**What to do**
The data below has to be returned exactly, down to the last character.

**Data**
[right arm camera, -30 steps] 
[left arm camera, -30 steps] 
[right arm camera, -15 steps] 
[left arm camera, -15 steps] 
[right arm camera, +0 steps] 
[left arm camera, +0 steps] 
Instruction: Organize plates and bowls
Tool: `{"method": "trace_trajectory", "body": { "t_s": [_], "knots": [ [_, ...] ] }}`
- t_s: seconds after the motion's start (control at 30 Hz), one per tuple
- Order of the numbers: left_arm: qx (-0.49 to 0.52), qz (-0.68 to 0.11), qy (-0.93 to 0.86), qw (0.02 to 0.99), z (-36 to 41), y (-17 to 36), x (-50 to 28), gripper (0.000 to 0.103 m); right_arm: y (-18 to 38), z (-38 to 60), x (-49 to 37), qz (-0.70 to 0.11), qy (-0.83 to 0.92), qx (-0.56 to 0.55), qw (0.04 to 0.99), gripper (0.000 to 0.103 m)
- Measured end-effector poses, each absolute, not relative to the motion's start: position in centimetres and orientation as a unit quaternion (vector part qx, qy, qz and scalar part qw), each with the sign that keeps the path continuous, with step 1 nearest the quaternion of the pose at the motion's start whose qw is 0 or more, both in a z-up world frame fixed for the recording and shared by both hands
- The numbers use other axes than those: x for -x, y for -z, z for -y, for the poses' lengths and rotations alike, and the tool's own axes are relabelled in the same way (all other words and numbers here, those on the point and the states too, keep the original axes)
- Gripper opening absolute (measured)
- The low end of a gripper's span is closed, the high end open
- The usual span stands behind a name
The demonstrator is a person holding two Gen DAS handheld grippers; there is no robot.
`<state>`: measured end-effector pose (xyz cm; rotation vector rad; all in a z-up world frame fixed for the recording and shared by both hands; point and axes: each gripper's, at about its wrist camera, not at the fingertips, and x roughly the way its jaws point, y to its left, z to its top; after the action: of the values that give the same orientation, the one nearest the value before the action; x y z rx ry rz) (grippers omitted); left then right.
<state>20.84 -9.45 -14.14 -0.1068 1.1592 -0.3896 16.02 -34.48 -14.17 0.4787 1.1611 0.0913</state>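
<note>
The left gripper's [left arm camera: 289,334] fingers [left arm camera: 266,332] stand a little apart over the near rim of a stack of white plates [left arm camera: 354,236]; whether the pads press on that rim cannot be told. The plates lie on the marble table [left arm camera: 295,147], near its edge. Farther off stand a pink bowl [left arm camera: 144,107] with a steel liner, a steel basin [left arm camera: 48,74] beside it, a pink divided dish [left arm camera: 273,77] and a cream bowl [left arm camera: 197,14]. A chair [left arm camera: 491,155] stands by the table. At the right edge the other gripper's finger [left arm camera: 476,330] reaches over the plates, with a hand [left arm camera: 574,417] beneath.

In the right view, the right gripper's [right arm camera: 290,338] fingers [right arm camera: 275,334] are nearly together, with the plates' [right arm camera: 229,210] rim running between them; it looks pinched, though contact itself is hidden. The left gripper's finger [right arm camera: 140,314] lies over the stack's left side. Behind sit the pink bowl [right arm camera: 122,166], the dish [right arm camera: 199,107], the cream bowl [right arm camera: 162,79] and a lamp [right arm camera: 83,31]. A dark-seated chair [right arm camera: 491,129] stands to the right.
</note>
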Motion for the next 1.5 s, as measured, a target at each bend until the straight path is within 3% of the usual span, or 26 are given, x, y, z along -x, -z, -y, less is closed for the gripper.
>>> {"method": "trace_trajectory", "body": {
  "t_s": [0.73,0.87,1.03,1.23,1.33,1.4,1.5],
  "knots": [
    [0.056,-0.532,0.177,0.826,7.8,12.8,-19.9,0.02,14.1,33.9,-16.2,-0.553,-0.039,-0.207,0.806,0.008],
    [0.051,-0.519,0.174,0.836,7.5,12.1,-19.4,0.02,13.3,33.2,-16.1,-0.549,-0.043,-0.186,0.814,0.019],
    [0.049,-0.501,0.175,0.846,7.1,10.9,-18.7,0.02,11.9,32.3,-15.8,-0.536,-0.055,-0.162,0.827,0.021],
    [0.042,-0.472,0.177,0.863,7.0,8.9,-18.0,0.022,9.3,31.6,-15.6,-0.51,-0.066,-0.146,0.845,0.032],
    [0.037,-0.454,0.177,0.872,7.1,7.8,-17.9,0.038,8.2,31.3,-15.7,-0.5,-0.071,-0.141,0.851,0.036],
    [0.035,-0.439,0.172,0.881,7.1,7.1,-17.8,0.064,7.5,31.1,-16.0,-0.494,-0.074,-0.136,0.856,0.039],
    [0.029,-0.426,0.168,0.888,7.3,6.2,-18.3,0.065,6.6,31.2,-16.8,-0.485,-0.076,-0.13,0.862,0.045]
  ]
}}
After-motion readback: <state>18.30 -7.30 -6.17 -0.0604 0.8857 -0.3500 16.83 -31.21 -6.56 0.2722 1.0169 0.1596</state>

**Answer section**
[right arm camera, -30 steps] 
[left arm camera, -30 steps] 
[right arm camera, -15 steps] 
[left arm camera, -15 steps] 
[right arm camera, +0 steps] 
[left arm camera, +0 steps] 
Instruction: Organize plates and bowls
Tool: `{"method": "trace_trajectory", "body": { "t_s": [_], "knots": [ [_, ...] ] }}`
- t_s: seconds after the motion's start (control at 30 Hz), one per tuple
- Order of the numbers: left_arm: qx (-0.49 to 0.52), qz (-0.68 to 0.11), qy (-0.93 to 0.86), qw (0.02 to 0.99), z (-36 to 41), y (-17 to 36), x (-50 to 28), gripper (0.000 to 0.103 m); right_arm: y (-18 to 38), z (-38 to 60), x (-49 to 37), qz (-0.70 to 0.11), qy (-0.83 to 0.92), qx (-0.56 to 0.55), qw (0.04 to 0.99), gripper (0.000 to 0.103 m)
- Measured end-effector poses, each absolute, not relative to the motion's start: position in centimetres and orientation as a unit quaternion (vector part qx, qy, qz and scalar part qw), each with the sign that keeps the path continuous, with step 1 nearest the quaternion of the pose at the motion's start whose qw is 0 or more, both in a z-up world frame fixed for the recording and shared by both hands
- The numbers use other axes than those: x for -x, y for -z, z for -y, for the poses' lengths and rotations alike, and the tool's own axes are relabelled in the same way (all other words and numbers here, those on the point and the states too, keep the original axes)
- Gripper opening absolute (measured)
- The low end of a gripper's span is closed, the high end open
- The usual span stands behind a name
The demonstrator is a person holding two Gen DAS handheld grippers; there is no robot.
`<state>`: measured end-effector pose (xyz cm; rotation vector rad; all in a z-up world frame fixed for the recording and shared by both hands; point and axes: each gripper's, at about its wrist camera, not at the fingertips, and x roughly the way its jaws point, y to its left, z to its top; after the action: of the values that give the same orientation, the one nearest the value before the action; x y z rx ry rz) (grippers omitted); left then right.
<state>20.84 -9.45 -14.14 -0.1068 1.1592 -0.3896 16.02 -34.48 -14.17 0.4787 1.1611 0.0913</state>
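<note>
The left gripper's [left arm camera: 289,334] fingers [left arm camera: 266,332] stand a little apart over the near rim of a stack of white plates [left arm camera: 354,236]; whether the pads press on that rim cannot be told. The plates lie on the marble table [left arm camera: 295,147], near its edge. Farther off stand a pink bowl [left arm camera: 144,107] with a steel liner, a steel basin [left arm camera: 48,74] beside it, a pink divided dish [left arm camera: 273,77] and a cream bowl [left arm camera: 197,14]. A chair [left arm camera: 491,155] stands by the table. At the right edge the other gripper's finger [left arm camera: 476,330] reaches over the plates, with a hand [left arm camera: 574,417] beneath.

In the right view, the right gripper's [right arm camera: 290,338] fingers [right arm camera: 275,334] are nearly together, with the plates' [right arm camera: 229,210] rim running between them; it looks pinched, though contact itself is hidden. The left gripper's finger [right arm camera: 140,314] lies over the stack's left side. Behind sit the pink bowl [right arm camera: 122,166], the dish [right arm camera: 199,107], the cream bowl [right arm camera: 162,79] and a lamp [right arm camera: 83,31]. A dark-seated chair [right arm camera: 491,129] stands to the right.
</note>
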Motion for the next 1.5 s, as measured, a target at each bend until the straight path is within 3% of the usual span, or 26 are given, x, y, z along -x, -z, -y, less is closed for the gripper.
>>> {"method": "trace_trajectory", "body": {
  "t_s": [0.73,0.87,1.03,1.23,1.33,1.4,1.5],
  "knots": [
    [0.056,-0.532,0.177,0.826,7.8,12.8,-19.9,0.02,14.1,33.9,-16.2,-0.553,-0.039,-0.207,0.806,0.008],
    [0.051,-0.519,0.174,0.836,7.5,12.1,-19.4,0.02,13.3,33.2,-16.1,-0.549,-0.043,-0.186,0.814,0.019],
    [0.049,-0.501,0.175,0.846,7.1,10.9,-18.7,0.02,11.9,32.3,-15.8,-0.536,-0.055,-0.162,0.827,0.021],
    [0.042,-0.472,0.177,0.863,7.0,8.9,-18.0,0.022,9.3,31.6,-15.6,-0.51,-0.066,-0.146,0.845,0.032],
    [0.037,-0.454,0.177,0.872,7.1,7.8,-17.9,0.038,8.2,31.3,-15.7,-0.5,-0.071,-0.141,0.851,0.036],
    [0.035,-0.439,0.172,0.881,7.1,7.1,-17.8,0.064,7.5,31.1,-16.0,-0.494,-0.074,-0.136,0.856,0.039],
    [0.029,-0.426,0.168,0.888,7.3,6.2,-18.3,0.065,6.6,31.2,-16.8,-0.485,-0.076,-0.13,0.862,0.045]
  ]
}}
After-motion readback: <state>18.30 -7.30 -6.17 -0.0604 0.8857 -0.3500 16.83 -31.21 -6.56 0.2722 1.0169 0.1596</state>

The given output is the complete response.